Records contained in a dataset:
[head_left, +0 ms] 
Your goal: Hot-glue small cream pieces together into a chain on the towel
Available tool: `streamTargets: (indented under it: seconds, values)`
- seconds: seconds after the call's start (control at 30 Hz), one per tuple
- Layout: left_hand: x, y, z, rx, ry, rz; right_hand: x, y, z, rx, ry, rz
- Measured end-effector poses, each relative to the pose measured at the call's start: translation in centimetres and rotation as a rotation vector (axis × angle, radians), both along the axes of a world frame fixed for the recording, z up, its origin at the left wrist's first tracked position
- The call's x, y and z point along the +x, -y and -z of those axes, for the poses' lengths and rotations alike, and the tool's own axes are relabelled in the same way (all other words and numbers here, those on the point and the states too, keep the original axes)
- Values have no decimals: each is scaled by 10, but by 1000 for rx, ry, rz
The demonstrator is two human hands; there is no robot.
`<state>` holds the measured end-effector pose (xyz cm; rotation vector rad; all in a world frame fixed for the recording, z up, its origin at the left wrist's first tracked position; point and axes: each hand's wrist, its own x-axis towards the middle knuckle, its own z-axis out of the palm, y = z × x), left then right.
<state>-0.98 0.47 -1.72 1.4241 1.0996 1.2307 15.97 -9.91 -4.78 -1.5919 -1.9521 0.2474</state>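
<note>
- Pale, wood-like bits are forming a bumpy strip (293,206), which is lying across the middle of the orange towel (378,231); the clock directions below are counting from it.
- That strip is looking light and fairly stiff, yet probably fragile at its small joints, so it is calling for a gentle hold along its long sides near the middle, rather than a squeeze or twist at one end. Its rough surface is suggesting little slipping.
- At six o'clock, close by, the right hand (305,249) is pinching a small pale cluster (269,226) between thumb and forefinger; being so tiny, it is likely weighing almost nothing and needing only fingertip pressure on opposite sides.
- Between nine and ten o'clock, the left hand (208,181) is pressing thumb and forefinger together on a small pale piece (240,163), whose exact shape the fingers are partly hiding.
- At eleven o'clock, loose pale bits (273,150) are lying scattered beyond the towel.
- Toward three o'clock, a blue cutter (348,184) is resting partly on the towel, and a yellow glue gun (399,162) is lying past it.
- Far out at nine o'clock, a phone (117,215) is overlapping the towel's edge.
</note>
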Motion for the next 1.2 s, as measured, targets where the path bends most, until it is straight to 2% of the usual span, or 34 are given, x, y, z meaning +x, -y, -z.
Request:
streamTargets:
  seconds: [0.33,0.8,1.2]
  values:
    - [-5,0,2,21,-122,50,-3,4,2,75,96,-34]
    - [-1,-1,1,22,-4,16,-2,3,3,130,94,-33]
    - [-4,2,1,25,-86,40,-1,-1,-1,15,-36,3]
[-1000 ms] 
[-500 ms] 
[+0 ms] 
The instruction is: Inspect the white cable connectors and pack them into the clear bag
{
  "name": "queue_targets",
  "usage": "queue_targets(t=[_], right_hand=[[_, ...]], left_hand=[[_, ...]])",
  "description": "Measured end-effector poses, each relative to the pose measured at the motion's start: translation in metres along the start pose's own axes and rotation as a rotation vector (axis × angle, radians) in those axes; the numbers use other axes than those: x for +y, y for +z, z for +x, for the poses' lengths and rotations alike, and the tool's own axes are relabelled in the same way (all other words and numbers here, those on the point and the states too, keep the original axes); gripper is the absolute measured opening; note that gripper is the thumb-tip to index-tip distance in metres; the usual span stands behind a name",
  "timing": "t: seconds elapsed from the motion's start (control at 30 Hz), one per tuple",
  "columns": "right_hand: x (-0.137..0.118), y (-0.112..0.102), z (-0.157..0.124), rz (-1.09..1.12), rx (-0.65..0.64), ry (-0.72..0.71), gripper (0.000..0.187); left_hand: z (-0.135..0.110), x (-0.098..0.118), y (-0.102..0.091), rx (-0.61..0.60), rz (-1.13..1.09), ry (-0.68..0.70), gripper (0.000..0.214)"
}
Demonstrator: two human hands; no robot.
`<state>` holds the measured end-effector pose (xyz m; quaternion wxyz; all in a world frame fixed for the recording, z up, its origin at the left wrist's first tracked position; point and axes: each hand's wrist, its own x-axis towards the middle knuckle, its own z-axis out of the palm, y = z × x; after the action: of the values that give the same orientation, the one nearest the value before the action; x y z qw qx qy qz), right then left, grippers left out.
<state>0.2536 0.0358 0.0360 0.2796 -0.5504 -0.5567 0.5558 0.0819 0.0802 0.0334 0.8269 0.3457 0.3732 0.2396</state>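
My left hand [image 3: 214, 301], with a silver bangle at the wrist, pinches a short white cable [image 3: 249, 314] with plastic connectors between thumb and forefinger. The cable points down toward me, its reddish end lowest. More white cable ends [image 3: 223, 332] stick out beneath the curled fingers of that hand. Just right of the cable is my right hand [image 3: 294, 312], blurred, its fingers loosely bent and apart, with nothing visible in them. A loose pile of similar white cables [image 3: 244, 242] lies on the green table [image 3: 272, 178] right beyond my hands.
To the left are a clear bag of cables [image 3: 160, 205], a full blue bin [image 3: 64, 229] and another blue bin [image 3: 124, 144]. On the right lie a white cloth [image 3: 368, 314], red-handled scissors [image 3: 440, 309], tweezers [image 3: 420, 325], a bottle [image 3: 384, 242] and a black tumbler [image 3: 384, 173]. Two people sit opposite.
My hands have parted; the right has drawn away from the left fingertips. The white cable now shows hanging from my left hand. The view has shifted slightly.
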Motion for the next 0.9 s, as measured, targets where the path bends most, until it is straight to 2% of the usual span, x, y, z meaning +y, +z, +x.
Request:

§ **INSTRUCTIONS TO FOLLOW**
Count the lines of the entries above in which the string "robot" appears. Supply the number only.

§ **TASK SOLUTION**
2